(Records from a dataset)
──────────

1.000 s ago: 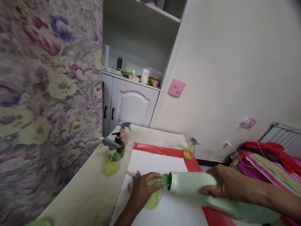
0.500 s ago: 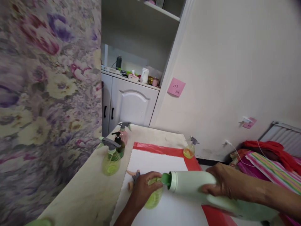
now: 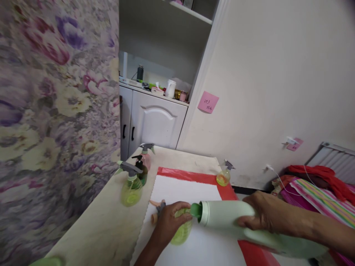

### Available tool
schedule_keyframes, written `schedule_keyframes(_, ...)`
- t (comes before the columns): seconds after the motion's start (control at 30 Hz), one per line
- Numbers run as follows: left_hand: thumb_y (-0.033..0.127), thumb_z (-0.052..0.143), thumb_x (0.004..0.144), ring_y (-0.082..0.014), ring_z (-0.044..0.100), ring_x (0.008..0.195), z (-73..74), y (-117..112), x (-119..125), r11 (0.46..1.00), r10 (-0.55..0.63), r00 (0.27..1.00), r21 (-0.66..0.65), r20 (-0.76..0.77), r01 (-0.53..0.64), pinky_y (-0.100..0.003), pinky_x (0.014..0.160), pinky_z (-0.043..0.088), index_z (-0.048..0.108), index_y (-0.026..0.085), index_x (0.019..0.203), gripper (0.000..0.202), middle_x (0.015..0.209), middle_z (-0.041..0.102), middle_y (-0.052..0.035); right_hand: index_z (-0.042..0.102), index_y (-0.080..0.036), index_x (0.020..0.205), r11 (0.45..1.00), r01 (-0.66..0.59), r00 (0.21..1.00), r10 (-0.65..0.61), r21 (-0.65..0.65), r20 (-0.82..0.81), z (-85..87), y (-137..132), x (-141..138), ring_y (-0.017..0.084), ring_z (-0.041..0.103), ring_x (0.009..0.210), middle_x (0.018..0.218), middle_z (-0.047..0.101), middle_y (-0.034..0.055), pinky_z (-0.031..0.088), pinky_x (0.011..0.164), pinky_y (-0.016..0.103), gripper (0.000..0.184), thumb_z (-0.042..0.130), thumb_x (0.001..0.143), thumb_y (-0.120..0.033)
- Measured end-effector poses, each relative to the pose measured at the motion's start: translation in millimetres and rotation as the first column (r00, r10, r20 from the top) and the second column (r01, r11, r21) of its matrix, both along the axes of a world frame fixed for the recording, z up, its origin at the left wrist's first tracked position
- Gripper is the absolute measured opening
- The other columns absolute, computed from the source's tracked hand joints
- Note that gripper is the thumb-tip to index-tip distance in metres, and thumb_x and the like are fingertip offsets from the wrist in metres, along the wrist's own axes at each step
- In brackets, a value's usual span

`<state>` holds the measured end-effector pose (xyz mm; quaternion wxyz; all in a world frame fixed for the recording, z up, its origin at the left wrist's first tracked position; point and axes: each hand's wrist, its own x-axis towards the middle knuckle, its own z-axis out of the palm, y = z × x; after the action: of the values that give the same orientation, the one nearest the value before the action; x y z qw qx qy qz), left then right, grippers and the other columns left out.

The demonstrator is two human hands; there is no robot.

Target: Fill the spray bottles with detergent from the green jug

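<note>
My left hand is wrapped round a small yellow-green spray bottle that stands on a white sheet. My right hand grips a large pale green jug, tipped on its side. The jug's green spout rests against the top of the small bottle. A detached spray head lies on the sheet just left of my left hand.
On the beige table stand a green spray bottle, a dark pump bottle, a pink spray bottle and a small yellow one. A red mat underlies the sheet. Floral curtain left, white cabinet behind, bedding right.
</note>
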<state>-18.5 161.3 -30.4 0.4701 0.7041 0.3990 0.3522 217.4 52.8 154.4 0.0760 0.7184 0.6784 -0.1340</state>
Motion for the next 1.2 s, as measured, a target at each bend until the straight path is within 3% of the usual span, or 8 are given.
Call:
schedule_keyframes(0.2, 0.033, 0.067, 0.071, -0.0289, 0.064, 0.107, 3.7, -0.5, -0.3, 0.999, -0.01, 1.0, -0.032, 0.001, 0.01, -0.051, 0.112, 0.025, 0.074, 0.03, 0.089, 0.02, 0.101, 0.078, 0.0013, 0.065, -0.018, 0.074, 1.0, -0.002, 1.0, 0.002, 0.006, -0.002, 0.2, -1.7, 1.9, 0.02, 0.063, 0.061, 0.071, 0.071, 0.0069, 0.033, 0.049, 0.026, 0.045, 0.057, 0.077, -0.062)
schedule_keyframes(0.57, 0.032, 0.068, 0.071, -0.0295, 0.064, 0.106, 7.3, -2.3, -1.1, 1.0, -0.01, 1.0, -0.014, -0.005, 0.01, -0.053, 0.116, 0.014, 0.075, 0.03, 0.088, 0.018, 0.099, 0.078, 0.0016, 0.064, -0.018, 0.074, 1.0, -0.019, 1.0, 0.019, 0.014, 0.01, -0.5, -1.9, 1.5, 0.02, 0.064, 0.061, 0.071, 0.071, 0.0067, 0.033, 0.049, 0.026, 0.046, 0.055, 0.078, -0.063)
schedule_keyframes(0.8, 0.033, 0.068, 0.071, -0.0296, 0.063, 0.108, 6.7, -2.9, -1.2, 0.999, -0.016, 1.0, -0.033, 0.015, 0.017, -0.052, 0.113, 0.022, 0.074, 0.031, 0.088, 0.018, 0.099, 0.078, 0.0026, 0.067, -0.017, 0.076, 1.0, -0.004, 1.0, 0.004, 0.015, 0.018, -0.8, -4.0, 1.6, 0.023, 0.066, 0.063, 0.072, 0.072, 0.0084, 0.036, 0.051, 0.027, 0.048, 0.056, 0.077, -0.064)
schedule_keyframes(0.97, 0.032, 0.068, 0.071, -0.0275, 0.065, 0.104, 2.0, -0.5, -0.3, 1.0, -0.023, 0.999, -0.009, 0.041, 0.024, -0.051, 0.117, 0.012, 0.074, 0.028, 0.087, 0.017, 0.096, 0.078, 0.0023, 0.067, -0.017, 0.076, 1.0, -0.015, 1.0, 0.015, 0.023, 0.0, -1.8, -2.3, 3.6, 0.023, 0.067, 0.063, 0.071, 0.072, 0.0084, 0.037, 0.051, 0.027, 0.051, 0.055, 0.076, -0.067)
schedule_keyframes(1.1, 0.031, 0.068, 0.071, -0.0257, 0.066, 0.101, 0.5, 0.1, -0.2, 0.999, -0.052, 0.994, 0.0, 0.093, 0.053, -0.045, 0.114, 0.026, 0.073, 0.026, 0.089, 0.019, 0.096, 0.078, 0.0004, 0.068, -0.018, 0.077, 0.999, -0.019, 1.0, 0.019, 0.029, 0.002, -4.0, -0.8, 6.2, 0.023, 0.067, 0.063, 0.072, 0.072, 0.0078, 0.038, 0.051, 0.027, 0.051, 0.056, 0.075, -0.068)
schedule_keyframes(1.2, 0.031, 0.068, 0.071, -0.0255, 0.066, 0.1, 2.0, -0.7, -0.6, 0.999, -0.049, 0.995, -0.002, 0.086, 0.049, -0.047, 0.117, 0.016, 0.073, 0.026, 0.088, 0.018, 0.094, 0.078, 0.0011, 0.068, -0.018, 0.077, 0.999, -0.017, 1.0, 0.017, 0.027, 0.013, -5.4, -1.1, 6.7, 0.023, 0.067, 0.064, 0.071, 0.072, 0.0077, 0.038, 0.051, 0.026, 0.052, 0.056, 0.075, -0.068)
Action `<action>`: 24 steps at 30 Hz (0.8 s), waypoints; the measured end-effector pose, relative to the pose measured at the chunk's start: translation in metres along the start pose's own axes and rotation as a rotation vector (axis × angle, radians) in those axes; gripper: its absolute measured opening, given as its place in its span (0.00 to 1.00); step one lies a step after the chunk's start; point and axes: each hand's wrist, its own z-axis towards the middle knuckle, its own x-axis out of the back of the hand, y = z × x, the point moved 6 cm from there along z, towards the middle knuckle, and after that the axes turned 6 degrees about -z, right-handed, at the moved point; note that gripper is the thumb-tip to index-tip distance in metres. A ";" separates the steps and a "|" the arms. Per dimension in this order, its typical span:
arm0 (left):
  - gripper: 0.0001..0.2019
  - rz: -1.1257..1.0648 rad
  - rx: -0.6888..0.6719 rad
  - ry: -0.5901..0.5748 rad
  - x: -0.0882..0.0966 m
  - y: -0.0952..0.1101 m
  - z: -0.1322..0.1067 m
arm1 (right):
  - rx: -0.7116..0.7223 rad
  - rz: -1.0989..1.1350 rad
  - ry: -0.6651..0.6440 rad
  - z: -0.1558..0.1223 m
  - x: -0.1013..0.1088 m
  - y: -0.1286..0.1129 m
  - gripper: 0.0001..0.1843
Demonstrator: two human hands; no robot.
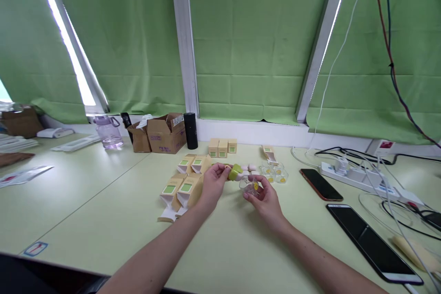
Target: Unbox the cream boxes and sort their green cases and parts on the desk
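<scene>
My left hand (212, 184) is closed in a pinch on a small green sponge-like piece (235, 172) above the pale table. My right hand (264, 198) is curled around a small clear plastic case with a yellow sticker (251, 186), just below and right of the green piece. Several small tan boxes with green labels (181, 190) lie open to the left of my left hand. More clear cases with yellow stickers (274, 173) and pink pieces (250, 167) sit just beyond my hands.
Three closed tan boxes (222, 147) stand at the back, by a black cylinder (190, 130), brown cartons (166, 134) and a purple water bottle (108, 132). Two phones (320, 184) (372, 241), a power strip (358, 175) and cables lie on the right.
</scene>
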 end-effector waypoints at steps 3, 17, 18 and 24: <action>0.20 -0.101 0.073 0.079 0.007 -0.006 0.003 | -0.004 0.058 -0.024 -0.001 0.001 0.000 0.31; 0.20 -0.156 0.140 0.168 0.016 -0.019 0.005 | -0.165 0.408 -0.150 0.000 0.008 -0.015 0.28; 0.20 -0.155 0.140 0.169 0.016 -0.019 0.005 | -0.184 0.436 -0.150 0.000 0.008 -0.014 0.26; 0.19 -0.152 0.151 0.171 0.016 -0.018 0.004 | -0.126 0.396 -0.099 0.007 0.015 -0.020 0.22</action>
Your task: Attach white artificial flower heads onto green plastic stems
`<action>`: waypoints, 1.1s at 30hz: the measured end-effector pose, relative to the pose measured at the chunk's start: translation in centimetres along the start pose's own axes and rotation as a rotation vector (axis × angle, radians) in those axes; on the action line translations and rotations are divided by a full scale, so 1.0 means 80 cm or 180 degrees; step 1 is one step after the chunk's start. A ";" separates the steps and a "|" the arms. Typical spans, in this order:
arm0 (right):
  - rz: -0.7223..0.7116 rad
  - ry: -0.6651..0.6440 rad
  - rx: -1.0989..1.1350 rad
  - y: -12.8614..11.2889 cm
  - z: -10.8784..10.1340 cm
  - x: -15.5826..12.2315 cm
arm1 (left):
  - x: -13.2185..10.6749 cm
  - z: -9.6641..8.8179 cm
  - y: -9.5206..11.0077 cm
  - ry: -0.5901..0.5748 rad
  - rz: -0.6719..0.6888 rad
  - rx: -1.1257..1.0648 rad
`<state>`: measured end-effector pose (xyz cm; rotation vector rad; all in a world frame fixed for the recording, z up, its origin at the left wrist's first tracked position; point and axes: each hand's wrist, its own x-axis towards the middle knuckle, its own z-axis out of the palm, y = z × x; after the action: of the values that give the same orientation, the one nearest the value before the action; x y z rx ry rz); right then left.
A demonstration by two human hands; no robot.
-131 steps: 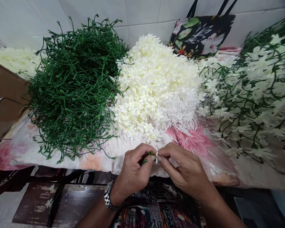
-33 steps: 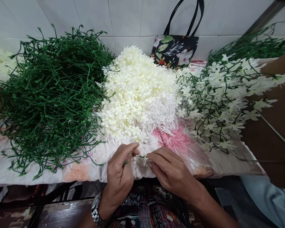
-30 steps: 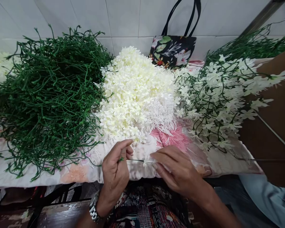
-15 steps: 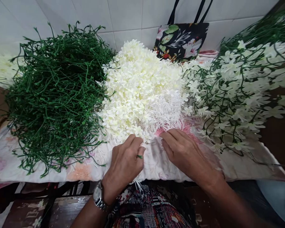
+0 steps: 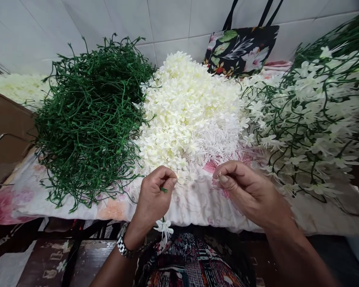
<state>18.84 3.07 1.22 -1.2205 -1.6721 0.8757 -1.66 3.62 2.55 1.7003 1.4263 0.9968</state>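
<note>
My left hand is closed around a green artificial stem, whose bit shows at the fingers. Below that hand, a white artificial flower hangs head down over the table edge. Thumb and forefinger of my right hand are pinched together; a tiny pale thing may be at the tips, too small to name. Just beyond both hands lies a heap of cream petal pieces, with thin white stamen pieces at its near right. A large tangle of green stems is to the left.
Flowers on green stems are piled at the right. A black floral bag stands against the tiled wall. Patterned cloth covers the table. A cardboard box is at the left edge.
The view has shifted, so the heaps appear farther right. My right hand has turned, showing its thumb and pinched fingertips. More of the flower hanging beneath my left hand shows.
</note>
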 end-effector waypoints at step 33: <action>-0.0899 0.0720 0.0047 -0.019 0.065 -0.014 | -0.015 0.038 0.007 0.0186 -0.1702 -0.3096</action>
<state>13.66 1.30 0.32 -1.0015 -1.6011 0.5547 1.15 2.28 1.52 0.5532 1.0457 1.1461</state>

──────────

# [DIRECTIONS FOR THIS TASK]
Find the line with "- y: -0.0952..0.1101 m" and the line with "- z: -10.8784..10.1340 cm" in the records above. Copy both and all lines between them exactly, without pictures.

# [YOUR SOLUTION]
  - y: -0.0952..0.1101 m
  - z: -0.1322..0.1067 m
arm1 (right):
  - rx: -0.7116..0.7223 rad
  - rz: -1.0989..1.1350 rad
  - ry: -0.6651..0.6440 rad
  - z: -0.1558..0.1223 m
  - x: -0.1013..0.1088 m
  - y: -0.1286..0.1129 m
  - gripper: 0.0001..0.1843
Demonstrator: two human hands; no robot.
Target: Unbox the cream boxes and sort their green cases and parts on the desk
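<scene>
My left hand (212, 184) is closed in a pinch on a small green sponge-like piece (235, 172) above the pale table. My right hand (264, 198) is curled around a small clear plastic case with a yellow sticker (251, 186), just below and right of the green piece. Several small tan boxes with green labels (181, 190) lie open to the left of my left hand. More clear cases with yellow stickers (274, 173) and pink pieces (250, 167) sit just beyond my hands.
Three closed tan boxes (222, 147) stand at the back, by a black cylinder (190, 130), brown cartons (166, 134) and a purple water bottle (108, 132). Two phones (320, 184) (372, 241), a power strip (358, 175) and cables lie on the right.
</scene>
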 end-effector waypoints at steps 3, 17, 18 and 24: <action>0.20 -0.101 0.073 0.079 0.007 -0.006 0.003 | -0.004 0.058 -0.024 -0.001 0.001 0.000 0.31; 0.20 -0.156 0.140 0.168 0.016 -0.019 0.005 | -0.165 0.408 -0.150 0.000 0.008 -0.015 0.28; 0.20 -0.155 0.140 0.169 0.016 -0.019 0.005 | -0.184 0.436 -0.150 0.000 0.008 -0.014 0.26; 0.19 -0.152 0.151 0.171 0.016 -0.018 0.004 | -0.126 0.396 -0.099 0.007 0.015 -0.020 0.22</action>
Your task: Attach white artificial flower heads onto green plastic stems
`<action>`: waypoints, 1.1s at 30hz: the measured end-effector pose, relative to the pose measured at the chunk's start: translation in centimetres along the start pose's own axes and rotation as a rotation vector (axis × angle, radians) in those axes; on the action line translations and rotations are divided by a full scale, so 1.0 means 80 cm or 180 degrees; step 1 is one step after the chunk's start. A ";" separates the steps and a "|" the arms. Typical spans, in this order:
arm0 (right):
  - rz: -0.7223..0.7116 rad
  - ry: -0.6651..0.6440 rad
  - rx: -1.0989..1.1350 rad
  - y: -12.8614..11.2889 cm
  - z: -10.8784..10.1340 cm

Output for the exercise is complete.